In 1961 Ethicon acquired the assets of the Scott Company, which, for several years, had marketed disposable plastic gloves produced in accordance with a process developed by one of its founders, Joe Gerard. In so doing, Ethicon acquired both Gerard's pending application for a patent on his glovemaking process, as well as his glovemaking equipment.1 In 1961 Ethicon also acquired the pending patent application of one Rene Orsini.2 On April 3, 1962, the Gerard patent covering a glovemaking process issued to Ethicon. On October 20, 1964, the Orsini product patent covering a heat-sealed glove issued to Ethicon.
Both Plasticsmith and Mercury were engaged in the manufacture of heat-sealed disposable plastic gloves at the time the Gerard patent issued in 1962. After several months of unproductive negotiations concerning a licensing agreement for the Gerard patent between Ethicon and T. Hamil Reidy, the chief executive officer and controlling shareholder of Plasticsmith and Mercury, Ethicon filed patent infringement suits in October 1962 against both Plasticsmith and Mercury, alleging infringement of the Gerard patent.3 In December 1964, after the Orsini patent issued, Ethicon supplemented its patent infringement complaints against Plasticsmith and Mercury by adding a claim that the Orsini patent also was being infringed.
In 1966 Plasticsmith and Mercury were merged into a successor corporation, Handgards, Inc., the plaintiff in this case. Reidy continued as the chief executive officer and controlling shareholder in Handgards. In 1967, after learning that some of the allegedly infringing machines operated by Handgards reportedly were owned by Reidy rather than by Handgards or either of its predecessor corporations, Ethicon filed an infringement action against Reidy individually at his Chicago, Illinois residence. Reidy thereafter voluntarily intervened in the consolidated action then pending in California.
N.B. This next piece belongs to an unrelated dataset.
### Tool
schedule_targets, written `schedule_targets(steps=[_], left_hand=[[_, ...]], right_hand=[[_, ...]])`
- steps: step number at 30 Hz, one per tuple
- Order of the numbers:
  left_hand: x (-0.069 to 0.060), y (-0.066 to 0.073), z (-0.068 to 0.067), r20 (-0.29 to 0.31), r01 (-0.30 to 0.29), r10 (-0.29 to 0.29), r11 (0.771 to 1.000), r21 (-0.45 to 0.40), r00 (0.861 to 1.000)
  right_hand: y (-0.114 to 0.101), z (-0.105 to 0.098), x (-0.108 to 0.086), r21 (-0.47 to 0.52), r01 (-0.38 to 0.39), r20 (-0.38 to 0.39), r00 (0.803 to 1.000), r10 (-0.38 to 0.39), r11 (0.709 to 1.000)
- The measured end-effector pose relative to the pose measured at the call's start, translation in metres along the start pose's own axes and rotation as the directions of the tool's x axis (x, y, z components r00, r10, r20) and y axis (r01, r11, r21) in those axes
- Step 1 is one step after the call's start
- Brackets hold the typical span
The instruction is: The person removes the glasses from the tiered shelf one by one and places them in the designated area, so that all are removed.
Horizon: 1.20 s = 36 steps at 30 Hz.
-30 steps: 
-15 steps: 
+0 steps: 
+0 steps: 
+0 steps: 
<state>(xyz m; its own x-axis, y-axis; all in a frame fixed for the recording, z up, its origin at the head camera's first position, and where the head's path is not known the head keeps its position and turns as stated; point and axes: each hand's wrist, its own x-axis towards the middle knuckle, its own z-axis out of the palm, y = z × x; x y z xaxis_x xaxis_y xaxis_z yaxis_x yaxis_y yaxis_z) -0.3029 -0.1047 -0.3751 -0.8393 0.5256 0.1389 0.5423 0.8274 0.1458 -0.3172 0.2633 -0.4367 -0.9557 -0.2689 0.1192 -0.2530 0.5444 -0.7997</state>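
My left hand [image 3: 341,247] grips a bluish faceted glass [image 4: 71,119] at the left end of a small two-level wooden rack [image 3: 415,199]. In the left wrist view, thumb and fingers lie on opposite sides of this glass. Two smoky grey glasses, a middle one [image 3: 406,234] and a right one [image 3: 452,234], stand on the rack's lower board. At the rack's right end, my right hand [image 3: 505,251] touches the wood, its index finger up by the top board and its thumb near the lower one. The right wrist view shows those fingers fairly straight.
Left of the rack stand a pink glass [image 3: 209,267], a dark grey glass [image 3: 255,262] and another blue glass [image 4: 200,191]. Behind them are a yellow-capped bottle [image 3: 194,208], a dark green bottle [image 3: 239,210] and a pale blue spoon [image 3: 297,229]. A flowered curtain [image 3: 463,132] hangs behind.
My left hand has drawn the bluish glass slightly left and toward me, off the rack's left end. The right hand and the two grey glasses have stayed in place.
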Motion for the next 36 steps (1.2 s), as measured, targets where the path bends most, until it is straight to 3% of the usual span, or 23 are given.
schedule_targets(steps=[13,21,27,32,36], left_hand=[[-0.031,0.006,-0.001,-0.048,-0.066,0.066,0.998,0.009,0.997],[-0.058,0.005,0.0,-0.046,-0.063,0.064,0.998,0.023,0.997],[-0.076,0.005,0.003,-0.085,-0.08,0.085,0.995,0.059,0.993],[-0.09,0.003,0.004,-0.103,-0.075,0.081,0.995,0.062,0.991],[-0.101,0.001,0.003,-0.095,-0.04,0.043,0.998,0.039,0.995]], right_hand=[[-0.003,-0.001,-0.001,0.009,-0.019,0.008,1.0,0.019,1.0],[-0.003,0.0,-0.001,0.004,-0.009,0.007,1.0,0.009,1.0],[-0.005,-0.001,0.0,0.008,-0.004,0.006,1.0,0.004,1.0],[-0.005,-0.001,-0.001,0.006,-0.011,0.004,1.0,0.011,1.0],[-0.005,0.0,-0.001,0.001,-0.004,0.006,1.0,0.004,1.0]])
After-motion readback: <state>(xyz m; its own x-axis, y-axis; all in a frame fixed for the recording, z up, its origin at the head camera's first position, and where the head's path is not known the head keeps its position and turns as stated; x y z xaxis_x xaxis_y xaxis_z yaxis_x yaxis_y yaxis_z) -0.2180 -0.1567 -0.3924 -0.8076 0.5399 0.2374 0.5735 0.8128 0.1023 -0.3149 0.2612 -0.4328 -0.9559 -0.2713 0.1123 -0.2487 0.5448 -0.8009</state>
The consolidated patent infringement suit was tried to the court in 1968. Ethicon's trial counsel dropped the claims concerning the Orsini patent from the action, reportedly because he thought Orsini to be the weaker of the two patents and because he believed that narrowing the issues before the court would enhance the chance of successfully prosecuting the Gerard patent. On April 25, 1968, the trial judge entered judgment for Handgards, concluding that the Gerard patent was invalid because of the existence of a "prior public use" of the process by Lyle Shabram, one of the founders of Plasticsmith.4 On appeal, this court affirmed the district court in a brief per curiam decision.5
B. History of the Present Action.
Plaintiff-appellee Handgards filed this civil antitrust action in 1968 seeking to recover treble damages and other equitable relief for the injuries it claimed to its business and property by virtue of the alleged antitrust violations committed by defendant-appellant Ethicon and defendant Johnson & Johnson. The gist of the plaintiff's complaint was that the parent-subsidiary defendants had either unilaterally or in concert, monopolized, attempted to monopolize, and conspired to monopolize trade and commerce for the purpose of eliminating plaintiff as a competitor in the sale of disposable plastic gloves to the hair care and medical markets.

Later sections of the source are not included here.